Evidemment, on sent que le problème du film est d’avoir privilégié le côté film pour enfants (avec plein de jouets dérivés à la clé) sur les problématiques de base. Malheureusement, à force de jouer la facilité, de ne prendre aucun risque en répétant des schémas du précédent, Batman & Robin s’enfonce encore. Ainsi, voulant donner une acolyte sexy à Mr Freeze, comme ça avait été le cas avec Double-Face, le film créé un contre-sens. Que vient faire cette fille dans l’entourage de Freeze alors que celui-ci est fou amoureux de sa femme et ne se sent nullement intéressé par elle (il la rejette ouvertement) ? A part avoir donné un salaire à une actrice et été prétexte à quelques jeux de mots pénibles de plus, son rôle est inutile et surtout montre la vacuité du scénario. Ce rôle, d’apparence anodin, est assez symptomatique du problème du script (je ne parle plus ici des dialogues débiles): aucune cohérence n’est recherchée, juste l’effet visuel ou humoristique. Oh, bien sûr c’est un reproche qu’aujourd’hui on pourrait faire à bon nombre de films. D’autres moments sont rajoutés de manière inutiles pour rappeler des moments qui avaient bien marché sur le film précédent mais qui tombent ici à plat car forcés. Comme le moment où Poison Ivy et Bane tombent sur une bande de délinquants aux peintures fluo. La liste des exemples d’effets réchauffés et de non-sens est malheureusement longue.

Mr Freeze ne peut survivre exposé à la température normale mais peut apparement fumer le cigare. Il faut dire que ces havanes hors de prix étaient offerts par Jon Bon Jovi.
La direction artistique reste cependant le grand point fort du film.

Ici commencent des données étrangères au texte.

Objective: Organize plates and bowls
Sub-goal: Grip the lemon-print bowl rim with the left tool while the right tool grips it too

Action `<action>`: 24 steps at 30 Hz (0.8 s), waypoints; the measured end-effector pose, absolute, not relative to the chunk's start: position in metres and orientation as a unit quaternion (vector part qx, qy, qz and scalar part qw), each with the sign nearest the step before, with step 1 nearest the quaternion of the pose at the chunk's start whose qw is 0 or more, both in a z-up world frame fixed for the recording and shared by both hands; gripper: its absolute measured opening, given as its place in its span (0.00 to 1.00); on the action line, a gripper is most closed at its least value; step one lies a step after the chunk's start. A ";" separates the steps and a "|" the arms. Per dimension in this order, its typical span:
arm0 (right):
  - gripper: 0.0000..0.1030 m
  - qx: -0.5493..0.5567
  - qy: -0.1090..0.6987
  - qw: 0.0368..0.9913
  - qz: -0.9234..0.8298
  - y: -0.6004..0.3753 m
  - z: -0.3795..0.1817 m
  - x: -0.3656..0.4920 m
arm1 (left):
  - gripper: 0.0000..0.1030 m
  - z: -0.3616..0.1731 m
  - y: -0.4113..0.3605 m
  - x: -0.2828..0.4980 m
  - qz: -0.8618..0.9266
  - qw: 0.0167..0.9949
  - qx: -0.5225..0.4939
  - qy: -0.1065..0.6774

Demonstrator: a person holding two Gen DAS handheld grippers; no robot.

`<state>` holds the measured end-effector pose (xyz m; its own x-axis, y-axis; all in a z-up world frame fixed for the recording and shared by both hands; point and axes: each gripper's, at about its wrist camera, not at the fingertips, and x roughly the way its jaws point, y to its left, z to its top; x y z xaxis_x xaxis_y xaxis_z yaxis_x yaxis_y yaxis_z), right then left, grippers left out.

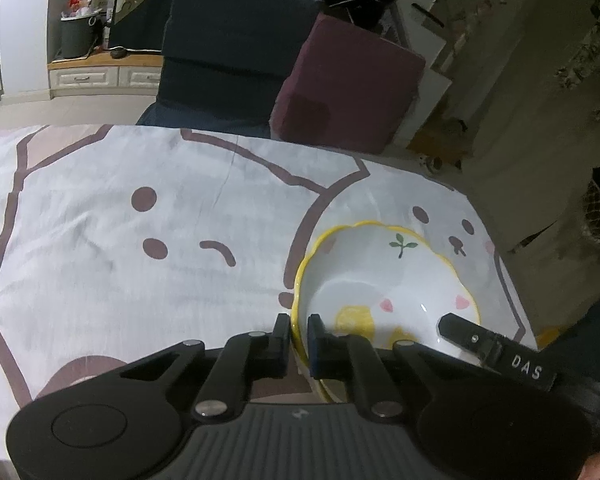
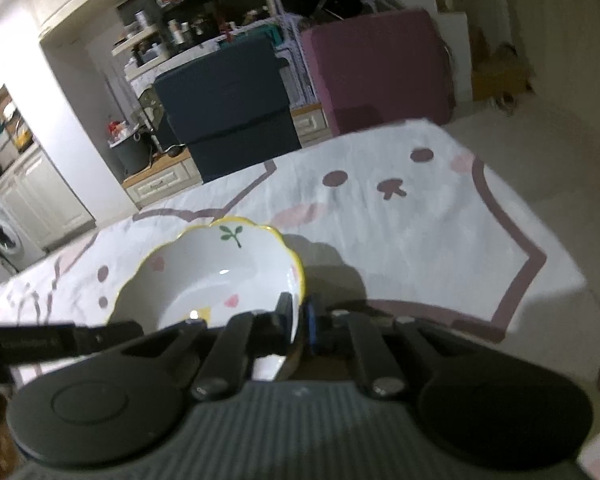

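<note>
Now both grippers, left gripper (image 1: pixel 299 326) and right gripper (image 2: pixel 299 312), clamped on opposite bowl (image 1: pixel 384 280) rims.

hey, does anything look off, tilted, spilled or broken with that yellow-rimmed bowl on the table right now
Nothing looks broken or spilled. The yellow-rimmed bowl is empty and intact on the cartoon tablecloth. The left gripper pinches its left rim and the right gripper its right rim, one finger inside and one outside each.

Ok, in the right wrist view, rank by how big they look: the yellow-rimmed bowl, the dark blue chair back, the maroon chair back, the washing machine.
1-2. dark blue chair back and maroon chair back: alike, unranked.
3. yellow-rimmed bowl, nearer the camera, so unsure.
4. washing machine, far off.
</note>
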<state>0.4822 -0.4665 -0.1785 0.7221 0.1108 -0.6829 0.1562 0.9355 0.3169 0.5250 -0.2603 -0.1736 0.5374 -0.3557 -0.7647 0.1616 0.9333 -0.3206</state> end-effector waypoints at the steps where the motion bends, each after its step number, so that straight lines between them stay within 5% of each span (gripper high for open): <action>1: 0.08 0.187 0.375 0.908 -0.015 -0.467 -0.179 0.484 | 0.10 -0.174 -0.262 0.525 -0.148 0.871 -0.101 0.457; 24: 0.08 0.129 0.404 0.906 -0.007 -0.448 -0.171 0.480 | 0.08 -0.165 -0.253 0.503 -0.159 0.878 -0.073 0.445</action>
<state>0.4799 -0.4475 -0.1713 0.6739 0.0913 -0.7332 0.1162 0.9669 0.2273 0.5033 -0.2527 -0.1649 0.5535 -0.3440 -0.7585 0.2137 0.9389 -0.2699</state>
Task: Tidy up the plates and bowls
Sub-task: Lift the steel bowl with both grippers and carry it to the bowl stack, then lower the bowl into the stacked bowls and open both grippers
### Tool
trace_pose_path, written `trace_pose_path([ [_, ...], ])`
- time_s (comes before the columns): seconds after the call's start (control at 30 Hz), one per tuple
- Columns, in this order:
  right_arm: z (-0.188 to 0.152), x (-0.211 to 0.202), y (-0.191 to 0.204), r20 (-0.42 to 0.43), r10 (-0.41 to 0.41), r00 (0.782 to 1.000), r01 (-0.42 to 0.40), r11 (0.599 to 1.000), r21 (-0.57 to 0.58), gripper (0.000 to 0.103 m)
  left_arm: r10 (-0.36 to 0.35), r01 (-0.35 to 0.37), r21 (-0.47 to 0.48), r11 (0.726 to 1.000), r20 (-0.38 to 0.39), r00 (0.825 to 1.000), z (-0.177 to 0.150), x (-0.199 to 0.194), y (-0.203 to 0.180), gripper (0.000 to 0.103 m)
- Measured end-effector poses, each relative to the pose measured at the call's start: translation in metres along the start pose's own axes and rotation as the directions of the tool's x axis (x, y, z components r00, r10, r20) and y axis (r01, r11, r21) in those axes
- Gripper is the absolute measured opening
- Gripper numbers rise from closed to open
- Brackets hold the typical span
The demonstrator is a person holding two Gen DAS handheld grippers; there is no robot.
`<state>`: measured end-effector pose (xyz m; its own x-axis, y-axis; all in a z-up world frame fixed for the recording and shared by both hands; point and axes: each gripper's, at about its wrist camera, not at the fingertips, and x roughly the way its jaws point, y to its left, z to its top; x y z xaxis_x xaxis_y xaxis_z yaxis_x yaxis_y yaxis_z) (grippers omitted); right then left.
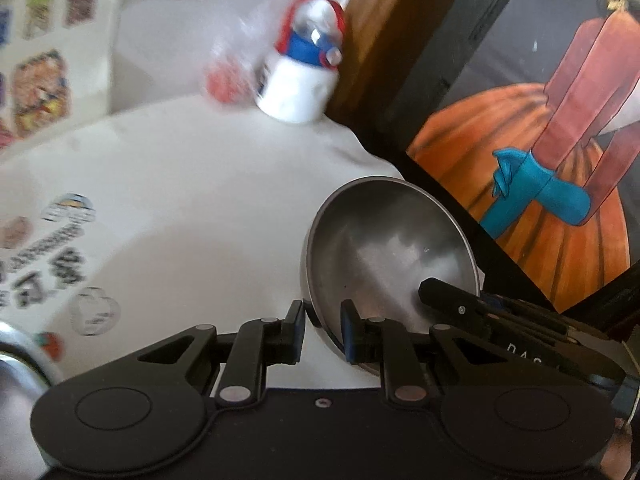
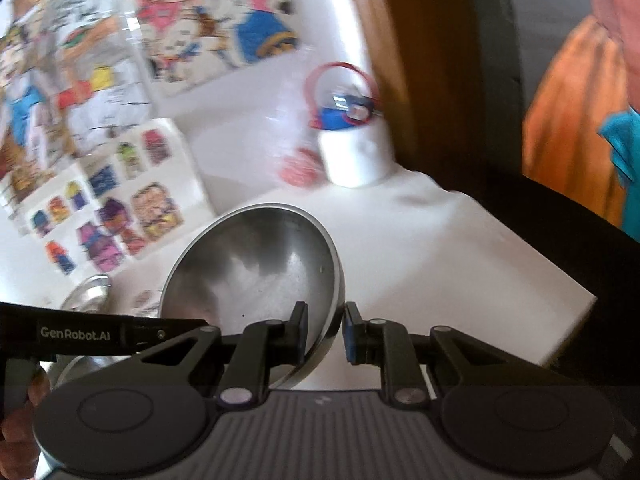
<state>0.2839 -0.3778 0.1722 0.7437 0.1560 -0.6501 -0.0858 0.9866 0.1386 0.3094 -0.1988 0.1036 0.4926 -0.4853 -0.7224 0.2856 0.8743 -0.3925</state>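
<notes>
My left gripper (image 1: 322,330): matte black linkage arms, silver pivot pins, blue pads (image 1: 349,336), two round black housings and a small centre screw. My right gripper (image 2: 325,330): the same black arms and blue pads over a ribbed grey base. White "GenRobot.AI" lettering marks the left unit's side.

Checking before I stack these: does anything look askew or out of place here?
Yes: the steel bowl is tilted steeply on its edge rather than sitting flat, with the left gripper and right gripper each straddling its rim on opposite sides. Nothing looks spilled or damaged; the white bottle behind stands upright.
</notes>
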Motion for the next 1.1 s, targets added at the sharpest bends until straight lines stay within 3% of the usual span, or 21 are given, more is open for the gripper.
trace_pose_path([
  [0.33, 0.007, -0.003, 0.105, 0.004, 0.146, 0.989, -0.145, 0.980, -0.135, 0.021, 0.085, -0.076, -0.097, 0.992, 0.088, 0.993, -0.014, -0.090, 0.077, 0.020],
  [0.63, -0.011, -0.002, 0.178, -0.075, 0.248, 0.966, -0.259, 0.939, -0.227, 0.021, 0.136, -0.111, -0.178, 0.978, 0.135, 0.981, -0.050, -0.160, 0.138, 0.020],
  [0.87, -0.039, 0.005, 0.209, -0.168, 0.231, 0.958, -0.270, 0.924, -0.269, 0.021, 0.168, -0.143, -0.202, 0.969, 0.113, 0.979, -0.087, -0.184, 0.164, 0.020],
  [1.1, -0.057, 0.012, 0.217, -0.230, 0.182, 0.956, -0.246, 0.925, -0.290, 0.021, 0.171, -0.154, -0.199, 0.968, 0.068, 0.983, -0.102, -0.181, 0.179, 0.020],
])
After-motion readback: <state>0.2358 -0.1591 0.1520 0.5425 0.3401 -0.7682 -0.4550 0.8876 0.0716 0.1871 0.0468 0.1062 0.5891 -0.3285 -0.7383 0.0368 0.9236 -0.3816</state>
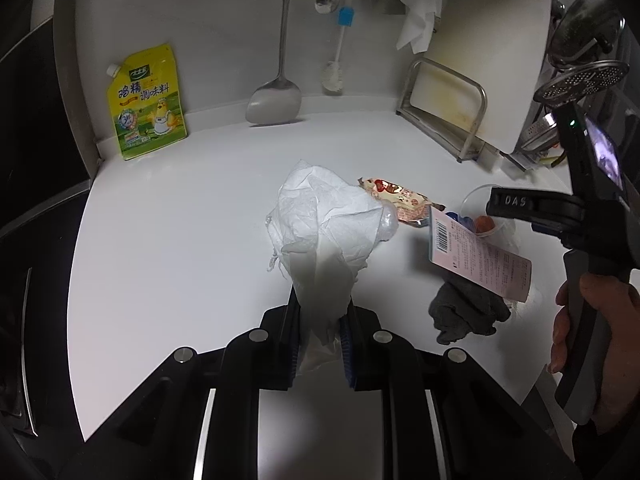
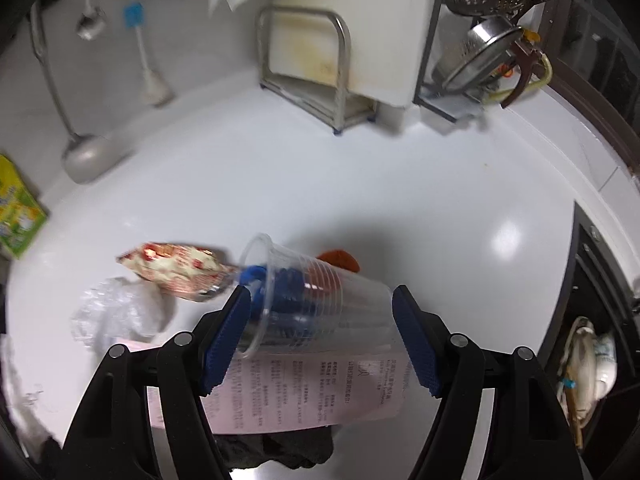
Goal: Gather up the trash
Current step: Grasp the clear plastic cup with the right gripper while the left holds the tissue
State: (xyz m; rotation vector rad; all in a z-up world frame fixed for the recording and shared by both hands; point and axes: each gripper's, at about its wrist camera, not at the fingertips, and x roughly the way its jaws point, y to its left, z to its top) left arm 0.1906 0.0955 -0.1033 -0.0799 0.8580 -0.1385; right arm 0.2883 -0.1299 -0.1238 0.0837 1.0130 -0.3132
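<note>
Right now I am holding a crumpled white tissue (image 1: pixel 320 232) pinched tight in my left gripper (image 1: pixel 320 332), keeping it lifted clear of the white counter (image 1: pixel 180 240) so it cannot snag on anything below. My right gripper (image 2: pixel 320 332) is standing wide, its blue pads (image 2: pixel 224 340) flanking a clear plastic cup (image 2: pixel 320 300) that is lying tilted on its side; whether the pads are actually pressing the cup I cannot tell, though the wide spread suits its girth. Inside the cup I am seeing blue scraps, so I judge it is serving as a catch-all for small bits. Around it, more rubbish is waiting: a red-and-white snack wrapper (image 2: pixel 176 268), a pink printed label card (image 1: pixel 480 256) resting on a dark grey cloth (image 1: pixel 464 312), and something orange (image 2: pixel 340 258) just behind the cup. The yellow seasoning pouch (image 1: pixel 148 100) is leaning against the wall, well apart, and looks like pantry stock, not trash.
</note>
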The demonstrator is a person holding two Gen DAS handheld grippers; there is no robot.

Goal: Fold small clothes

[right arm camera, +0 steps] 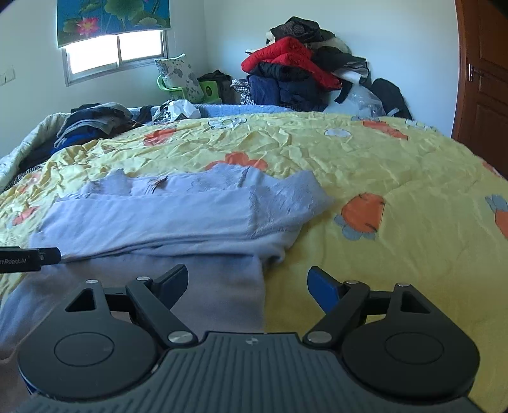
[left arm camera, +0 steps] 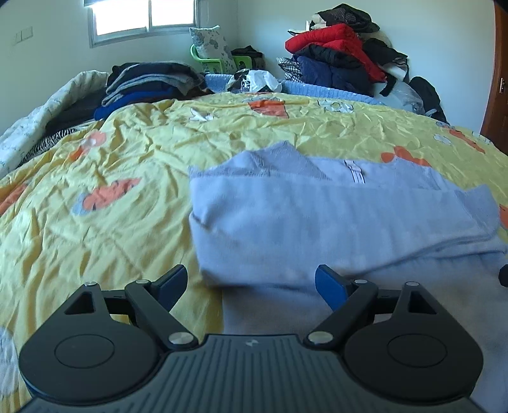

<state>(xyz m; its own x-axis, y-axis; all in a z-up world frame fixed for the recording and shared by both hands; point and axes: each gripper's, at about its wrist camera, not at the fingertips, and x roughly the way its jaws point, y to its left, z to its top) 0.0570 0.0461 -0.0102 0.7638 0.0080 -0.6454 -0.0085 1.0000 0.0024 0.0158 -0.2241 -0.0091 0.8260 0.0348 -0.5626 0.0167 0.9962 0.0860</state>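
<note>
Left wrist view: left hand-held gripper (left arm camera: 250, 282), jaws spread wide, nothing between them. Blue-padded fingers (left arm camera: 330, 287) hover over the near left edge of a pale blue garment (left arm camera: 317, 222); contact with the cloth cannot be told.

Garment: lies on a yellow bedcover (left arm camera: 111, 165) with orange and grey flower print, spread over the bed. Partly folded, one layer laid across the middle, a white label (left arm camera: 357, 173) showing near the far edge. Near portion runs under the gripper body and is cut off by it. Cloth close to the lens is blurred.

Right wrist view: right hand-held gripper (right arm camera: 246, 284), jaws likewise wide apart, empty. Left finger over the garment's (right arm camera: 174, 216) near right strip, right finger over bare bedcover (right arm camera: 397, 165); the strip's edge falls between them. A dark bar with partial white lettering (right arm camera: 19, 259) enters from the left frame edge, over the garment; most of it is out of frame.

Background, both views: heap of dark folded clothes (left arm camera: 149, 84) on the bed's far left; tall pile of red, navy and black coats (left arm camera: 339, 54) against the wall; green chair (left arm camera: 219, 62) with patterned cushion; window (left arm camera: 146, 19); wooden door (right arm camera: 482, 79) at the right edge, partly cut off.
</note>
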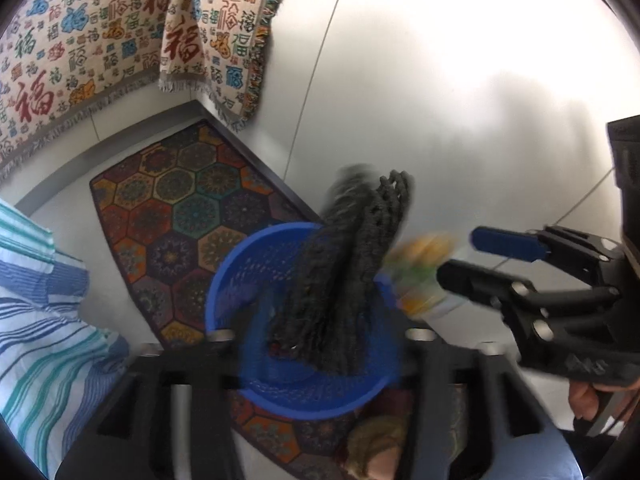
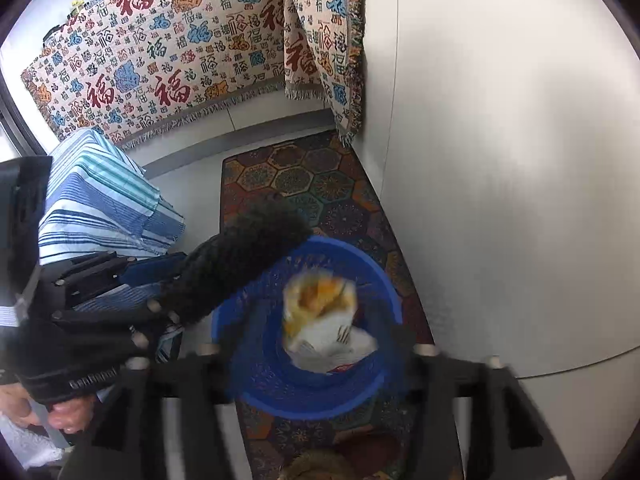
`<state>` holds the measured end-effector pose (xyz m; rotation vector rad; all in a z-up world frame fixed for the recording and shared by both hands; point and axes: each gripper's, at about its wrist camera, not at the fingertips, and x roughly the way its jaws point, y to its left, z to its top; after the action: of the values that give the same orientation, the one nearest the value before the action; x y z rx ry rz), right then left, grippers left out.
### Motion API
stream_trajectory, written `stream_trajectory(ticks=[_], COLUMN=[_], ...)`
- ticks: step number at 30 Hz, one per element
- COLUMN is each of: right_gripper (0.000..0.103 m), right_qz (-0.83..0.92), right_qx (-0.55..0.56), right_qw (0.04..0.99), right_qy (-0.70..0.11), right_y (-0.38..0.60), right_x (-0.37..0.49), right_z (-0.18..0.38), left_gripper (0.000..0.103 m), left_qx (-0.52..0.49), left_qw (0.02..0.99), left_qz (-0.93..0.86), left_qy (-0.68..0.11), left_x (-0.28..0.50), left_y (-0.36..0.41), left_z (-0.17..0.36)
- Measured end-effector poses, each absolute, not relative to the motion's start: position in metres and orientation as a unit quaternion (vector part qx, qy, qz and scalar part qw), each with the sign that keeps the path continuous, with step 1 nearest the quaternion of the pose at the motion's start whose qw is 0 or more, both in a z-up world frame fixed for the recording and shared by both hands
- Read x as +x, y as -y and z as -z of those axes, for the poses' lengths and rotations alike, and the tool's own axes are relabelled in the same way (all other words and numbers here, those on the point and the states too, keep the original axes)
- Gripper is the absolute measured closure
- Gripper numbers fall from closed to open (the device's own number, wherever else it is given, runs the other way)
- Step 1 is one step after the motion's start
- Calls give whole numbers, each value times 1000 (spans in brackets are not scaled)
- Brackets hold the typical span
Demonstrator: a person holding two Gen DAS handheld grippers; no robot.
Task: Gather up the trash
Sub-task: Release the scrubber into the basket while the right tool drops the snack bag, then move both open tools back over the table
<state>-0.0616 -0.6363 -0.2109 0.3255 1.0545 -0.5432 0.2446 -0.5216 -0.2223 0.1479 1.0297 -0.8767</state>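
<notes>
- Left wrist view: my left gripper (image 1: 320, 344) is clamped on a dark knitted rag (image 1: 352, 264), soft and limp, its long axis rising away over the blue basket (image 1: 224, 280).
- My right gripper (image 2: 320, 354) pinches a light, crinkly snack wrapper (image 2: 320, 312) by its lower end, above the same basket on the patterned rug (image 2: 320, 184).

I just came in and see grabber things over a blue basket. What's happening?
A person is picking up trash with a grabber in each hand. The left gripper holds a dark knitted cloth over the blue basket, which sits on a patterned rug. The right gripper holds a yellow-and-white wrapper above the same basket. Both things look about to be dropped in, though the picture is blurry.
</notes>
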Motion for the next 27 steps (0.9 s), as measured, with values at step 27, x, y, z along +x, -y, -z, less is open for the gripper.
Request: stream_trajectory(ticks=[27], right_gripper=[41], right_qz=[191], right_qx=[11], right_qw=[938], right_qy=[-288], right_y=[441], right_x=[37], right_z=[95], left_gripper=[29], left_qx=[30], left_qw=[879], left_qz=[238], left_qy=[-411], left_x=[199], left_y=[175], left_z=[131])
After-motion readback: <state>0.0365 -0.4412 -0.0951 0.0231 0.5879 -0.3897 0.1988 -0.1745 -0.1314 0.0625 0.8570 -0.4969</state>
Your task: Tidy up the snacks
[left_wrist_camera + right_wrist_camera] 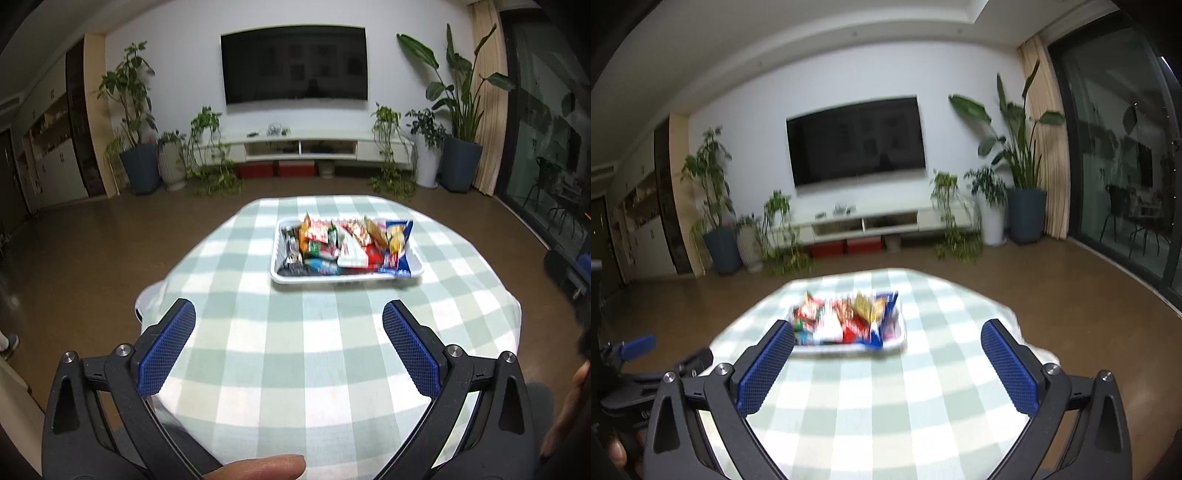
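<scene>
A white tray (284,277) full of several mixed snack packets (343,242) sits on the far middle of a green-and-white checked table (295,369). A blue packet (400,240) lies at its right end. My left gripper (289,314) is open and empty, held above the near part of the table, well short of the tray. In the right wrist view the tray (897,345) and packets (846,317) are blurred. My right gripper (887,332) is open and empty, near the tray's front edge, with its left fingertip in front of the tray's left end. The left gripper (635,347) shows at the far left there.
The table edge drops off to brown floor (92,251) on all sides. Beyond stand a wall TV (294,62), a low white cabinet (295,146), potted plants (136,162) and a glass door (546,147) on the right. A thumb (258,467) shows at the bottom.
</scene>
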Available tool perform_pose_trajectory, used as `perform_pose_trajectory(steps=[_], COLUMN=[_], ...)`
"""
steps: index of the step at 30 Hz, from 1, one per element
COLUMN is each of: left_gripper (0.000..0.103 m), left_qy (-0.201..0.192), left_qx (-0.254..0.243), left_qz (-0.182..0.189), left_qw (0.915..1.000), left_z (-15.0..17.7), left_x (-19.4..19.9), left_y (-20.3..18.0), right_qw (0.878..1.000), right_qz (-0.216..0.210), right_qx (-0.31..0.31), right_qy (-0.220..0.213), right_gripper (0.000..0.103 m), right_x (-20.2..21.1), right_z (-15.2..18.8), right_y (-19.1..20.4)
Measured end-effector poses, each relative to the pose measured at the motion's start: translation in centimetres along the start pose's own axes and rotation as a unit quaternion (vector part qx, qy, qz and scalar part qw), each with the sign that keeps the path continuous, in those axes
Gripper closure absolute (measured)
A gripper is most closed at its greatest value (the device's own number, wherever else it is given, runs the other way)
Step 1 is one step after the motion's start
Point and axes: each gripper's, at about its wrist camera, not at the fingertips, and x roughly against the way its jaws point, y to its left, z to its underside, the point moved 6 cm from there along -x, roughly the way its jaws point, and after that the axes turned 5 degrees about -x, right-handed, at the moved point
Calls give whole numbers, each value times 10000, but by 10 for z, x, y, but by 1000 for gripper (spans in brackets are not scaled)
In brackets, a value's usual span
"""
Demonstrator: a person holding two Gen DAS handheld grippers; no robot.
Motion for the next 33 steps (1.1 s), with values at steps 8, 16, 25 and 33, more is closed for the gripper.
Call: perform_pose_trajectory(steps=[8, 16, 25, 33], left_gripper=[0, 0, 0, 0], left_qy=[411, 608, 680, 714], left_qx=[170, 237, 254, 264], left_qz=[99, 150, 185, 168], left_qw=[9990, 9978, 9972, 9970], left_z=[25, 38, 44, 48], left_x=[-40, -54, -54, -55], left_y=[4, 10, 12, 13], right_qw=[9982, 9952, 9934, 9924], right_qz=[117, 187, 205, 187], right_qx=[182, 356, 442, 474], right_qy=[563, 890, 1038, 1120], right_gripper=[0, 0, 0, 0], right_x=[-20, -31, -33, -35], right_z=[34, 50, 55, 60], right_y=[9, 18, 25, 28])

Décors plus grands que nature, très colorés et élaborés, costumes outranciers, ils sont clairement dans le monde du fantastique et de la bande dessinée. Nous sommes bien loin du monde urbain ultra-contemporain qui reste la grande faiblesse des Batman de Nolan. Schumacher sait que ses héros viennent d’une bande dessinée et ne cherche pas à leur donner une crédibilité par rapport à notre monde à nous. Il est juste dommage qu’autant d’attention n’ait pas été porté au scénario. L'échec du film mis au placard le projet d'un cinquième film qui aurait vu - enfin - l'apparition de l'Epouvantail (dans un registre qui aurait été plus proche de lui que son rôle pétard mouillé dans Batman Begins et ses suites) et un probable retour du Joker de Nicholson dans les cauchemars de Batman créés par son nouvel antagoniste.

Vingt ans après sa sortie, Batman & Robin demeure un plaisir coupable. Il se révèle peut-être plus facile à regarder aujourd’hui car il est devenu le témoin d’une époque. Une époque où la démesure commençait à envahir les franchises sans pour autant que le numérique ait pris le pouvoir. Il reste époustouflant visuellement, ouvertement kitsch et certainement mauvais, mais on ne peut lui nier un certain charme.